Landscapes of Desire: Promise of Intimacy
Change evokes a sense of loss, a faint memory, and at most a weak account of facts.
More than any other kind of picture-making, landscape photography is encoded in the
traditions of 19vthcentury ideals of art and the inherent beauty of the object. For many,
it has held spiritual significance and sacred power, where one believes that the
landscape can fulfill human emotional needs. Yet landscape photography is also a
reflection of man’s desire to triumph over and control the landscape for his use and
benefit. The photograph imbues the natural majesty and magnificence of landscapes
with a sense of human order and sovereignty. I had no desire to discover the pristine,
untouched, virginal forest to photograph, or the secluded, undisturbed field or dune to
render in detailed, textural beauty.
These landscapes are the topography of desire and unfulfilled promises, laying claim
not to the beauty of a particular scene, but to a place where men have derived
pleasure from something other than the landscape.
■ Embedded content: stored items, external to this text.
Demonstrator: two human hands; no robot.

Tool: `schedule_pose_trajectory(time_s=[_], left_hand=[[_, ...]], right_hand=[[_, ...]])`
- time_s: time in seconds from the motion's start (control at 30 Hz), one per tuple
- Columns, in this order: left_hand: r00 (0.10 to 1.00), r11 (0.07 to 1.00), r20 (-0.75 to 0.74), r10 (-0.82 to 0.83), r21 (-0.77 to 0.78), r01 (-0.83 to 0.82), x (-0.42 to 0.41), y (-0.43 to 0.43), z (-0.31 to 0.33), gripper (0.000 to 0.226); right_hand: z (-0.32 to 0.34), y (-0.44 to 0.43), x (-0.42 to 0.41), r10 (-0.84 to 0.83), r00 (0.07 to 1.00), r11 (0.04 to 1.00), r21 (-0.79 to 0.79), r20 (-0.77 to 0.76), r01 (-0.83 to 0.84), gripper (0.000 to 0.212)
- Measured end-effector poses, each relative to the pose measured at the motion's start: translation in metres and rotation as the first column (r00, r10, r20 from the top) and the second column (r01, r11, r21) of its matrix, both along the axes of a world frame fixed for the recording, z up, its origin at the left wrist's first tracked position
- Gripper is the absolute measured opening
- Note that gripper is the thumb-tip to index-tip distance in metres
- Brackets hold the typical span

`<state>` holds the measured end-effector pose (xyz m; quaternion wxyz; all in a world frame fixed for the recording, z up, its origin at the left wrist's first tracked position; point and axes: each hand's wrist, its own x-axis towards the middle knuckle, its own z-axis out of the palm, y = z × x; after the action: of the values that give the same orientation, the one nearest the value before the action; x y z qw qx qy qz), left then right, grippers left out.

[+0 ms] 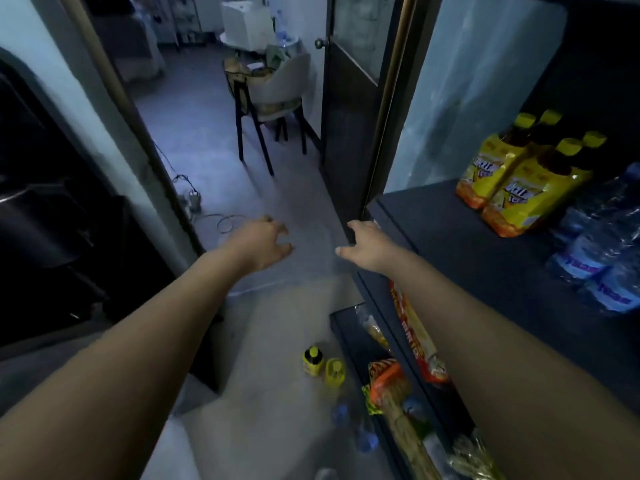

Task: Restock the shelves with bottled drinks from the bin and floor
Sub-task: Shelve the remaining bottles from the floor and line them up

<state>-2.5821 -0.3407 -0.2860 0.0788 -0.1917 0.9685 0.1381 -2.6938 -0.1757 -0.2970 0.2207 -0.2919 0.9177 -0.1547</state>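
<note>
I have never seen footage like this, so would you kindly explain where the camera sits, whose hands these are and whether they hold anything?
There is no machine here: a person wears one camera on the head, looking forward and down. The left hand and right hand are stretched forward, fingers loosely curled, holding nothing. On the dark shelf at right stand yellow-capped bottles beside wrapped water bottles. Two loose bottles with yellow caps stand on the floor, next to lower shelves with snack packets.
</note>
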Motion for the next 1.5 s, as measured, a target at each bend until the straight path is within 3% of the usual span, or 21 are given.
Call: schedule_pose_trajectory(time_s=[0.33,0.63,0.83,1.13,1.37,1.5], left_hand=[[0.978,0.982,0.188,0.088,0.146,-0.117,-0.007,0.02,-0.14,0.054],[0.946,0.976,0.324,0.021,0.198,-0.089,-0.014,0.026,-0.274,0.052],[0.917,0.959,0.398,-0.034,0.27,-0.082,-0.001,0.042,-0.357,0.048],[0.87,0.937,0.485,-0.092,0.339,-0.09,0.017,0.063,-0.482,0.049],[0.837,0.928,0.531,-0.134,0.363,-0.081,0.031,0.076,-0.564,0.049],[0.828,0.921,0.539,-0.152,0.381,-0.078,0.033,0.081,-0.604,0.048]], right_hand=[[-0.144,0.009,-0.01,-0.024,0.979,0.998,0.068,0.204,0.01,0.059],[-0.283,0.027,0.005,-0.15,0.926,0.97,0.231,0.347,0.071,0.056],[-0.364,0.042,0.017,-0.217,0.89,0.951,0.292,0.4,0.101,0.046],[-0.491,0.067,0.042,-0.285,0.843,0.928,0.352,0.456,0.124,0.05],[-0.582,0.085,0.063,-0.398,0.782,0.898,0.379,0.48,0.225,0.026],[-0.624,0.092,0.065,-0.402,0.774,0.897,0.38,0.49,0.225,0.039]])
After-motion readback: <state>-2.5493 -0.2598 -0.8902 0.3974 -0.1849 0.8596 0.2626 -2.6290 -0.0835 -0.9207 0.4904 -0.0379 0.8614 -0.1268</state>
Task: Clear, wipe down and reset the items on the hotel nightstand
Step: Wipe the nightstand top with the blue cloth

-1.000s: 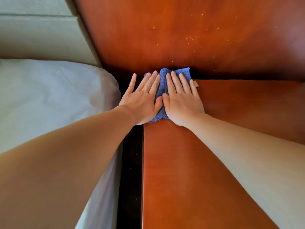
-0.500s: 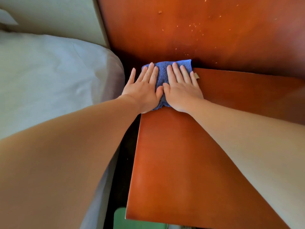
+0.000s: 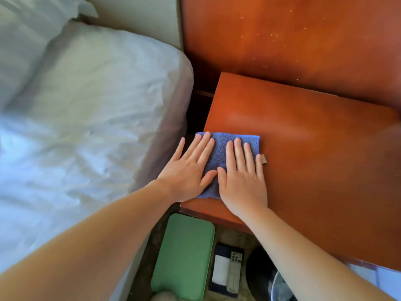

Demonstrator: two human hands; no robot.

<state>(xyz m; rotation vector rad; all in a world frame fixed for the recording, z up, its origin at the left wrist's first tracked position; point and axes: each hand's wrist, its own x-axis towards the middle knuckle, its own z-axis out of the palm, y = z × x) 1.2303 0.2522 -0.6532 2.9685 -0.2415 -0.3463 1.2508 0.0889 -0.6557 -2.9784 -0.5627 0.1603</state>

They are witnesses to a place
abandoned by day, memories of stories untold. They exist near highways, in city
parks, on docks, in private spaces, in public spaces, and in some instances,
constructed spaces.
The pictures are intended to elicit a sense of wonder, inquisitiveness, imagination, at
times uncomfortable tension, and above all, a sense of loss and abandonment. The
place of contact is sometimes obscured from view, hiding behind underbrush as we
peer voyeuristically through the layers of unclear memories. Yet at times it is an
entirely open view, scattered with leaves, branches, and discarded accouterments and
supplies left behind by their transient inhabitants. They are memories blurred by time,
but still recalling danger, pleasure, immediacy, need, and emptiness. The viewer is
allowed, and even expected, to question.